- THE TASK
Type out the lines below exactly, from the first through the line holding "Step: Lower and", and include no pictures.
+ + + +
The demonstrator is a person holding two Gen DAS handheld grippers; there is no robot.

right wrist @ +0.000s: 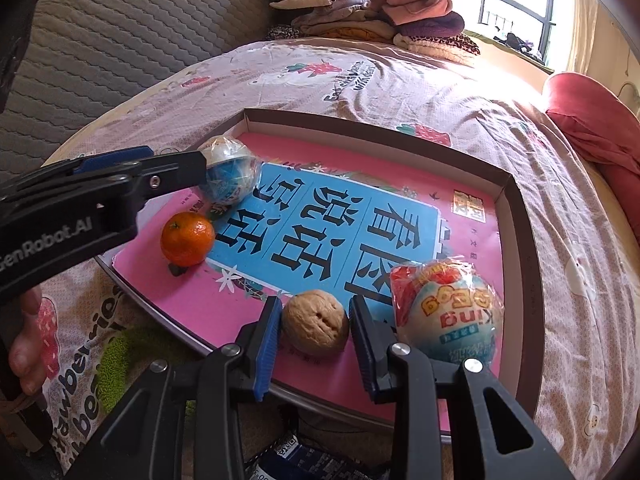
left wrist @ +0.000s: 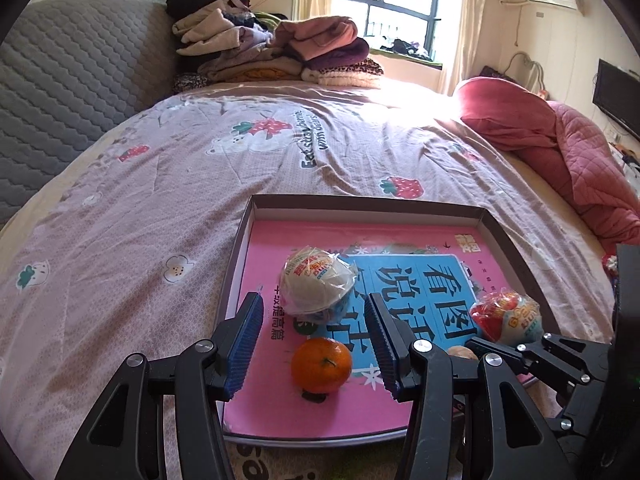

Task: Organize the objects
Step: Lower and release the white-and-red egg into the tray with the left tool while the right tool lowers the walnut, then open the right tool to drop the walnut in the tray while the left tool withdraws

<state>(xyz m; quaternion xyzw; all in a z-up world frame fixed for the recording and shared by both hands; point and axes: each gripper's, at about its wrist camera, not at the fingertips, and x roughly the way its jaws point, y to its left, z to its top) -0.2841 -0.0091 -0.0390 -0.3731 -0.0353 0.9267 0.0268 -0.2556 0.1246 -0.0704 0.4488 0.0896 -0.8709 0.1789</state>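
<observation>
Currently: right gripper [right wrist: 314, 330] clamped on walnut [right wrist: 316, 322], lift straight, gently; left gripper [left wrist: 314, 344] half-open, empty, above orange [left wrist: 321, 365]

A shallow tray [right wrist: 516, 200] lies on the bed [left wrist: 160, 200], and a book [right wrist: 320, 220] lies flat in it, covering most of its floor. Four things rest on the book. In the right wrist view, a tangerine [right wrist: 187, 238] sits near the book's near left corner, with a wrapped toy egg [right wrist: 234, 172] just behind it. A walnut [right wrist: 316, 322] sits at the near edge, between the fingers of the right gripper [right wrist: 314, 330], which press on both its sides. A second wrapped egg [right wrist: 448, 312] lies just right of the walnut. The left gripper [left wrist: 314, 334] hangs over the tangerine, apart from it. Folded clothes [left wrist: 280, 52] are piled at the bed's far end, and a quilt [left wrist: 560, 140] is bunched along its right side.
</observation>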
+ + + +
- EXERCISE ANSWER
The demonstrator is a person holding two Gen DAS handheld grippers; there is no robot.

right wrist @ +0.000s: 
left wrist @ +0.000s: 

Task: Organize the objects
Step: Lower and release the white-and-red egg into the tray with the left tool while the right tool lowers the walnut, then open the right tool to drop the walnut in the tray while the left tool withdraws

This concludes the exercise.